Load Constellab Bioprocess data QC0

Typing name : TASK.gws_plate_reader.ConstellabBioprocessLoadData

Brick : gws_plate_reader

Load and process Constellab Bioprocess QC0 fermentation data from multiple sources

Load and process Constellab Bioprocess QC0 fermentation data from multiple CSV files and follow-up data.

Overview

This task integrates data from four different sources to create a comprehensive dataset for fermentation analysis. It handles data merging, validation, missing data detection, and generates a visual summary of data availability.

Input Files Required

1. Info CSV (`info_csv`)

Contains experiment and fermenter information with columns:

Batch: Experiment/trial identifier (e.g., "A")
Fermentor: Fermenter identifier (e.g., "1", "2")
Medium: Culture medium used
Additional metadata columns describing experimental conditions

2. Raw Data CSV (`raw_data_csv`)

Contains raw measurement data with columns:

Batch: Experiment identifier (must match Info CSV)
Fermentor: Fermenter identifier (must match Info CSV)
Multiple measurement columns (e.g., biomass, pH, temperature)

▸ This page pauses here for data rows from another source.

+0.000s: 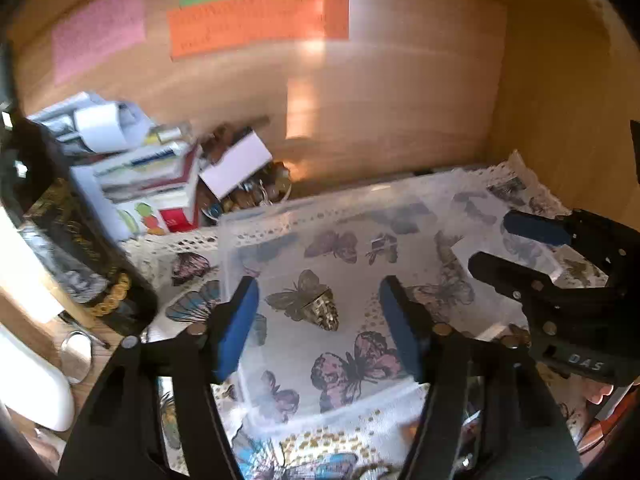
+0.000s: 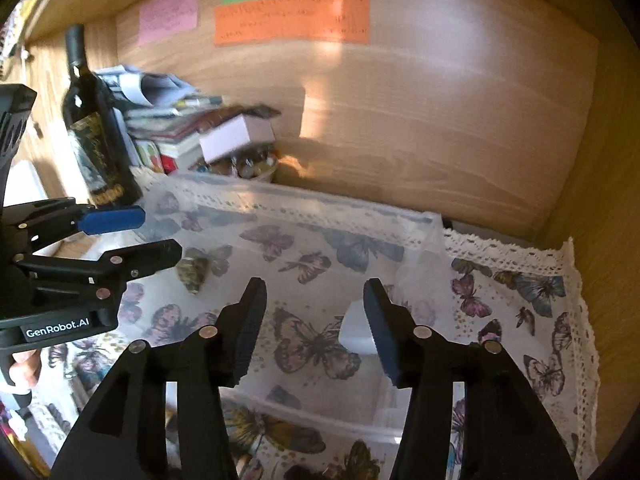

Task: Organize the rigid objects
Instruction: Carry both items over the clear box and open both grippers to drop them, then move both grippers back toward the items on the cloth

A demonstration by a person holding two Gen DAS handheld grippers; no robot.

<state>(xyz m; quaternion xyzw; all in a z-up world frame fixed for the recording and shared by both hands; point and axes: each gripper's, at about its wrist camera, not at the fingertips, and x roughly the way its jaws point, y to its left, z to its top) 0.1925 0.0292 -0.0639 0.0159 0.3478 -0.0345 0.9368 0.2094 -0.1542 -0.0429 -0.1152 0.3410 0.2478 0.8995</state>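
- Left wrist view: the left gripper is seen released, jaws apart and empty, over a clear plastic box on the butterfly cloth. A small brass-coloured object lies inside the box, directly between and just ahead of the pads.
- Right wrist view: the right gripper is also released and empty; a white block lies beside its right pad. The brass-coloured object sits toward the box's left edge, nearer the left gripper.

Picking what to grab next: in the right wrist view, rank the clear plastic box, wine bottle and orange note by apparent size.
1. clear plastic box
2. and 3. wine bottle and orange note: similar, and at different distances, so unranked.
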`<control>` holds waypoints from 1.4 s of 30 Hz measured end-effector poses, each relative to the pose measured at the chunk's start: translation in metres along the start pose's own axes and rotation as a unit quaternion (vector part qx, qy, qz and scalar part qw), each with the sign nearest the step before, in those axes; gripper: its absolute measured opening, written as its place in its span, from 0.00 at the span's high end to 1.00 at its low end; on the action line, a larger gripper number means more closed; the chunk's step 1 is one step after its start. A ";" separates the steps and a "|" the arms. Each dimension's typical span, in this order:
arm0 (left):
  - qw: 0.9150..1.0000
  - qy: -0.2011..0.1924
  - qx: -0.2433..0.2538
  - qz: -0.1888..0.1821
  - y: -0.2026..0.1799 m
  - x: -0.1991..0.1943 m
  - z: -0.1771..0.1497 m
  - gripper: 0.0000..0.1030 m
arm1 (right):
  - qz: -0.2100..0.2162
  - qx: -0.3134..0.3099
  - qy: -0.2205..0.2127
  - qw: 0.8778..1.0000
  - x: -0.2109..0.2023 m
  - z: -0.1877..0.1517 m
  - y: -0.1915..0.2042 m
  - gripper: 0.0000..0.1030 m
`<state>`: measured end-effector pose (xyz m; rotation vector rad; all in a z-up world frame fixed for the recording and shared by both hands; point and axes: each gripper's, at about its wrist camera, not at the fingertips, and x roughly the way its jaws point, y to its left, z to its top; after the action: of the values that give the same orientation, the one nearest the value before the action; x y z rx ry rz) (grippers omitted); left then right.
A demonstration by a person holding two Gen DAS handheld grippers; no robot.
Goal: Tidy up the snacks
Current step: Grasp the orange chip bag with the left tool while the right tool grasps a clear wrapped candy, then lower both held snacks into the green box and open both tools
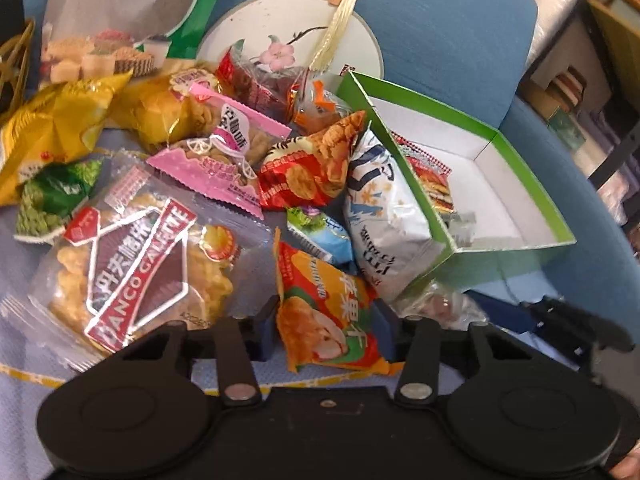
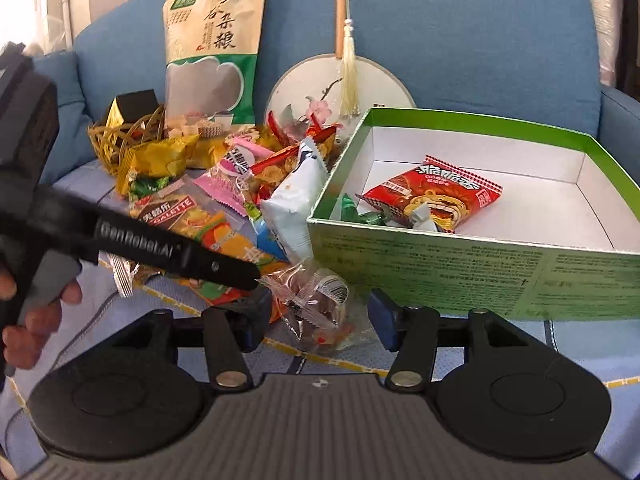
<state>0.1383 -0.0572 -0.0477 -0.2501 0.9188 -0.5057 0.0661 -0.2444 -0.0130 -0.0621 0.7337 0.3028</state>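
Pinching a crinkly orange packet point(image 1: 328, 312), left gripper point(image 1: 326, 328); right gripper point(image 2: 316, 320) spread over clear wrapper point(image 2: 316, 300).

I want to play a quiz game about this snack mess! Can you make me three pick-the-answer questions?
1. Where is the red packet?
A. inside the green box
B. in the basket
C. on the fan

2. What colour is the box outside?
A. blue
B. green
C. pink

3. What lies between the left tongs?
A. nothing
B. the tassel
C. an orange packet

Answers:
1 A: the red packet lies on the box's white floor.
2 B: its walls are green with small print.
3 C: the orange packet sits between both pads, which look to be touching its edges.
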 end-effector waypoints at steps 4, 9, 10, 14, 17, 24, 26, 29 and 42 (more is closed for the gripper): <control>1.000 0.005 0.025 -0.001 -0.008 0.003 -0.004 0.39 | -0.003 -0.012 0.004 1.000 0.005 -0.001 0.003 0.08; 1.000 0.000 0.025 -0.001 -0.008 0.005 -0.004 0.52 | -0.006 -0.013 0.007 1.000 0.009 -0.002 0.003 0.10; 1.000 0.000 0.018 -0.003 -0.005 0.005 -0.003 0.52 | -0.005 -0.012 0.005 1.000 0.009 -0.002 0.004 0.14; 1.000 -0.008 -0.017 -0.017 0.001 0.000 -0.001 0.76 | 0.009 -0.004 -0.007 1.000 -0.001 0.001 0.003 0.30; 1.000 -0.021 -0.007 -0.012 -0.004 -0.013 0.001 0.82 | 0.025 0.002 -0.017 1.000 -0.014 0.005 -0.001 0.38; 0.997 -0.064 0.026 -0.030 -0.024 -0.066 0.014 0.84 | 0.067 0.046 -0.091 0.993 -0.050 0.019 -0.017 0.38; 0.995 -0.081 0.037 -0.035 -0.033 -0.078 0.024 0.84 | 0.046 0.057 -0.117 0.990 -0.058 0.021 -0.024 0.38; 0.993 -0.099 0.043 -0.050 -0.046 -0.084 0.038 0.84 | 0.016 0.090 -0.139 0.986 -0.063 0.021 -0.038 0.37; 0.989 -0.102 0.072 -0.078 -0.129 -0.018 0.085 0.84 | -0.180 0.085 -0.157 0.967 -0.042 0.032 -0.094 0.37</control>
<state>0.1576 -0.1587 0.0683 -0.2388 0.6634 -0.6744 0.0853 -0.3389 0.0340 0.0162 0.4199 -0.0980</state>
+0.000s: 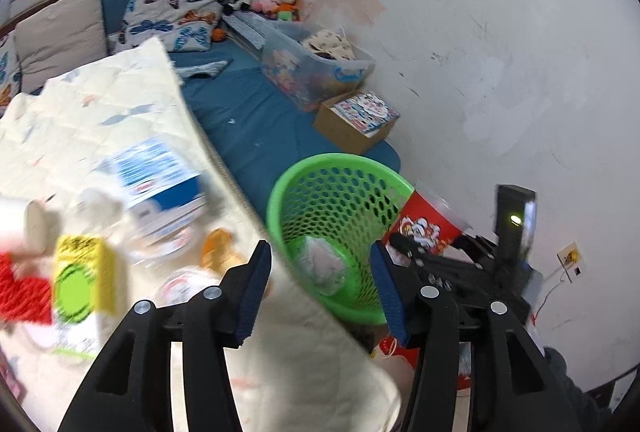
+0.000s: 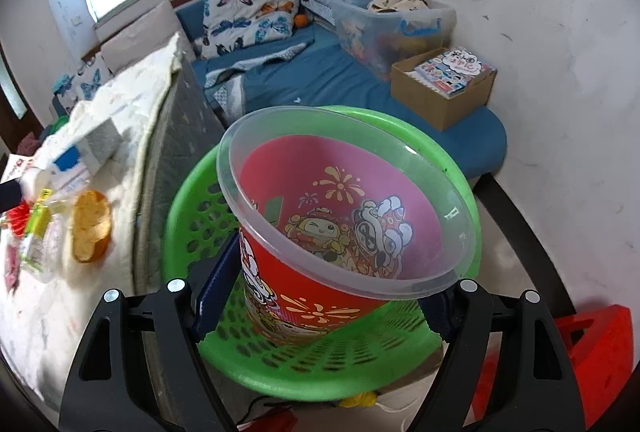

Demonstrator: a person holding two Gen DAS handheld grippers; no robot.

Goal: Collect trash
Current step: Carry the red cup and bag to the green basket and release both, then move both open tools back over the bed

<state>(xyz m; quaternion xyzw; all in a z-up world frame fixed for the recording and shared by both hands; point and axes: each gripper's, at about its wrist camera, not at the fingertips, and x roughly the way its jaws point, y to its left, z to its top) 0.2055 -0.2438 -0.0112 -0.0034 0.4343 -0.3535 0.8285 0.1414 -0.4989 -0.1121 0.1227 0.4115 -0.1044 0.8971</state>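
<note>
A cream quilt (image 1: 132, 104) strewn with litter is seen beside a green perforated basket (image 1: 340, 216), in which a crumpled white wad (image 1: 326, 262) already lies. A red printed plastic tub (image 2: 344, 232), judged light, stiff and slick-walled, is held clamped across its lower body by the right gripper (image 2: 320, 308), tilted over the basket's mouth; the tapered wall is best taken low. The left gripper (image 1: 320, 290) is held wide apart, empty.
</note>
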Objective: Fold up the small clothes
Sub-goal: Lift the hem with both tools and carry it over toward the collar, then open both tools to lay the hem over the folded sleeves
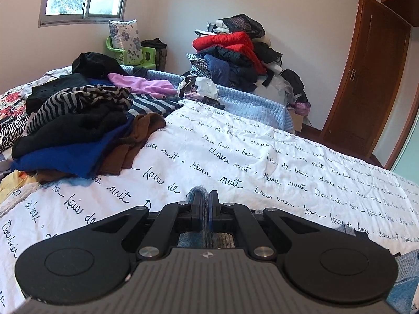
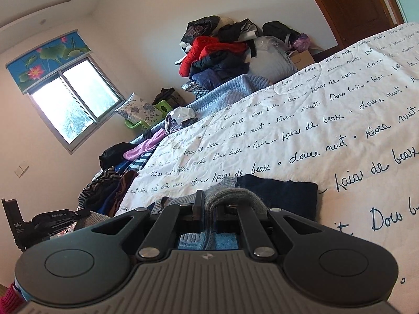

3. Medium CSV (`medium_csv`)

Contains culture medium composition with columns:

Medium: Medium identifier (must match Info CSV)
Composition columns describing medium components and concentrations

4. Follow-up ZIP (`follow_up_zip`)

ZIP archive containing CSV files with temporal tracking data:

Filenames must follow pattern: <BATCH> <FERMENTOR>.csv
Example: "A 1.csv"
Contains time-series data with temporal measurements

Processing Steps

File Loading: Imports all CSV files and unzips follow-up data
Data Indexing: Creates lookup tables for each (BATCH, FERMENTOR) pair
Data Merging:
- Merges Raw Data and Follow-up data on time column
- Normalizes decimal formats (comma → dot)
- Filters negative time values
- Performs outer join to preserve all data points
Metadata Enrichment: Adds batch, sample, and medium information as tags
Missing Data Detection: Identifies which data types (info/raw_data/medium/follow_up) are missing for each sample
Column Tagging: Automatically tags columns as:
- is_index_column: Time columns
- is_data_column: Measurement columns
- Metadata columns (BATCH, FERMENTOR, MEDIUM)

Outputs

1. Resource set (`resource_set`)

A ResourceSet containing one Table per (BATCH, FERMENTOR) combination:

Table Name: <BATCH>_<FERMENTOR>
Tags:
- batch: Experiment identifier (BATCH)
- sample: Fermenter identifier (FERMENTOR)
- medium: Culture medium name
- missing_value: Comma-separated list of missing data types (if any)
  - Possible values: "info", "raw_data", "medium", "follow_up", "follow_up_empty"
Column Tags:
- is_index_column='true': Time columns for plotting
- is_data_column='true': Measurement columns
- unit: Unit of measurement (when available)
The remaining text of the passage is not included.